COURSE 2: THE PATH TO INSIGHTS: DATA MODELS AND PIPELINES

Module 1: Data Models and Pipelines

GOOGLE BUSINESS INTELLIGENCE PROFESSIONAL CERTIFICATE

Complete Coursera Study Guide

INTRODUCTION – Data Models and Pipelines

Embarking on this course is an immersive journey into the core aspects of data management. It begins with a deep dive into data modeling, where the intricacies of common schemas and essential database elements are unraveled. The course emphasizes the symbiotic relationship between business needs and the database systems implemented by BI professionals, providing insights into the strategic decisions that shape these crucial infrastructures.
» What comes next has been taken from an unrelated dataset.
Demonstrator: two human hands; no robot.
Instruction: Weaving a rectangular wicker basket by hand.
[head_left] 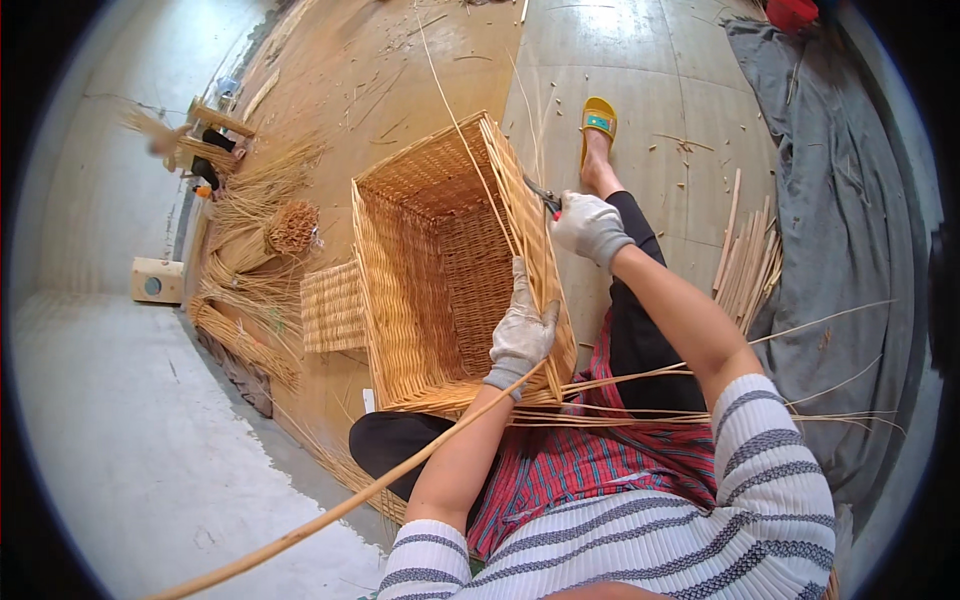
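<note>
A rectangular wicker basket (400,320) lies tilted in front of me, its hollow facing up toward me. My left hand (523,338), in a pale glove, grips its right rim, with the index finger stretched along the wall. A gloved fist, my right hand (588,226), is closed around a red-handled hand cutter (545,196). The cutter's dark jaws are against the outer right side of the basket, farther along than my left hand. Long thin willow strands (466,145) stick up past the rim. One thick rod (345,505) slants from the near right corner over my left forearm.
Left of the basket stand a woven panel (332,308) and a bundle of cut sticks (293,227) among loose strands. Rods (748,255) lie on a grey cloth (830,200) at right. A yellow slipper (598,122) is on my outstretched foot. Strands (620,418) cross my lap.
</note>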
As the course progresses, the spotlight shifts to pipelines and ETL processes, indispensable tools that underpin the movement and accessibility of data. Pipelines serve as the conduits connecting diverse data sources, while ETL processes meticulously transform raw data into refined, usable formats. The significance of these processes becomes evident as they play a crucial role in maintaining data integrity, consistency, and relevance throughout its journey within an organization.

Learning Objectives

  • Identify and define key database models and schemas.
  • Assess which database design pattern and schema is appropriate for different data.
  • Discuss data model alternatives that would be optimal, performant, and adherent to the reporting requirements looking into current data size and growth.
  • Define ETL and explain what it means.
  • Identify key information from stakeholders necessary to create a data pipeline.
  • Describe different types of pipelines.
  • Describe the key stages of a data pipeline.
  • Understand what a data pipeline is, its objectives, and how it works.
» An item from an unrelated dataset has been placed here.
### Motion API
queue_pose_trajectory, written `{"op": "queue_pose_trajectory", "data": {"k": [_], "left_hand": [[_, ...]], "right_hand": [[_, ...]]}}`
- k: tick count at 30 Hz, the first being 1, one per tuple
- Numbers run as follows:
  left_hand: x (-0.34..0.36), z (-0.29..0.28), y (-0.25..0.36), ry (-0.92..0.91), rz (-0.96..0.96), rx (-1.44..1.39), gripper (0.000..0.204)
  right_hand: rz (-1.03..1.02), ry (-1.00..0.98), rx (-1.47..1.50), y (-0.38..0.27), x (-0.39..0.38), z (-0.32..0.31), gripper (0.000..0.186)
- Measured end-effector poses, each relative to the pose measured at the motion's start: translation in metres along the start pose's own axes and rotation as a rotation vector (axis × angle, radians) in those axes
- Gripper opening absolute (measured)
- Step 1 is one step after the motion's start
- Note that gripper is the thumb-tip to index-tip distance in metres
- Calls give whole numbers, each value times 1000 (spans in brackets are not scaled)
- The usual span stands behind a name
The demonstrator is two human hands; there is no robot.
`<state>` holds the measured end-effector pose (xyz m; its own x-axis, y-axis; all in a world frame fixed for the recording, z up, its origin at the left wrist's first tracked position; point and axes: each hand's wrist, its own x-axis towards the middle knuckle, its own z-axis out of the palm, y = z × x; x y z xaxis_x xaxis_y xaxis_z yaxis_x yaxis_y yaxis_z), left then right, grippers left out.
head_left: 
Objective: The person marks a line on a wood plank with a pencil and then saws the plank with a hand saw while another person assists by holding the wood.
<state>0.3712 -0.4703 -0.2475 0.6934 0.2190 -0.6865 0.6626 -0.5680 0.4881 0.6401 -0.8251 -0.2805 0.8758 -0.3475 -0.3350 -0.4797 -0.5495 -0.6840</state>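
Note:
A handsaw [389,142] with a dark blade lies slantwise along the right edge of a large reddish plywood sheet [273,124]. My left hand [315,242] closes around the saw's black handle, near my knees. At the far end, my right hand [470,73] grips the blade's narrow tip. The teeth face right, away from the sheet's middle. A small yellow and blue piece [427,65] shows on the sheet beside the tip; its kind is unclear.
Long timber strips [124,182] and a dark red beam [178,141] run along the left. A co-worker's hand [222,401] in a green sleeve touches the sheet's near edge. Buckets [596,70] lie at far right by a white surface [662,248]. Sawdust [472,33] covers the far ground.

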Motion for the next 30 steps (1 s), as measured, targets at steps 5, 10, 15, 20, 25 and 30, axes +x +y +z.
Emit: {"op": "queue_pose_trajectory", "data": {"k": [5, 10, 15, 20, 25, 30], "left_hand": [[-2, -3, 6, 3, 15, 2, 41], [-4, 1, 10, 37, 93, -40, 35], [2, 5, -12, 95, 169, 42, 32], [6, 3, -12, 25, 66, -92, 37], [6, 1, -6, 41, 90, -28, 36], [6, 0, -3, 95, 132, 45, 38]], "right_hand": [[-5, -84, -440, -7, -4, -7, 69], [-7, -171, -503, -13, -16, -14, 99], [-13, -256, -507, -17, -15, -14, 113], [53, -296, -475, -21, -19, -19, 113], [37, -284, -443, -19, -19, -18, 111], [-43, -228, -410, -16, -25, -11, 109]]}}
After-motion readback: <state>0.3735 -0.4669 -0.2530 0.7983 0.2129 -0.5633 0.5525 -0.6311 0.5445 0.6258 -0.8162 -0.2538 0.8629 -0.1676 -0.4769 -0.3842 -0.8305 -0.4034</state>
PRACTICE QUIZ: TEST YOUR KNOWLEDGE: DATA MODELING, SCHEMAS, AND DATABASES

1. A business intelligence professional stores large amounts of raw data in its original format within a database system. Then, they can access the data whenever they need it for their BI project. What type of database are they using?

  • Data structure
  • Data lake (CORRECT)
  • Data ecosystem
  • Data storage

Correct: They are using a data lake. A data lake is a database system that stores large amounts of raw data in its original format until it’s needed.

2. Which of the following statements correctly describes primary and foreign keys? Select all that apply.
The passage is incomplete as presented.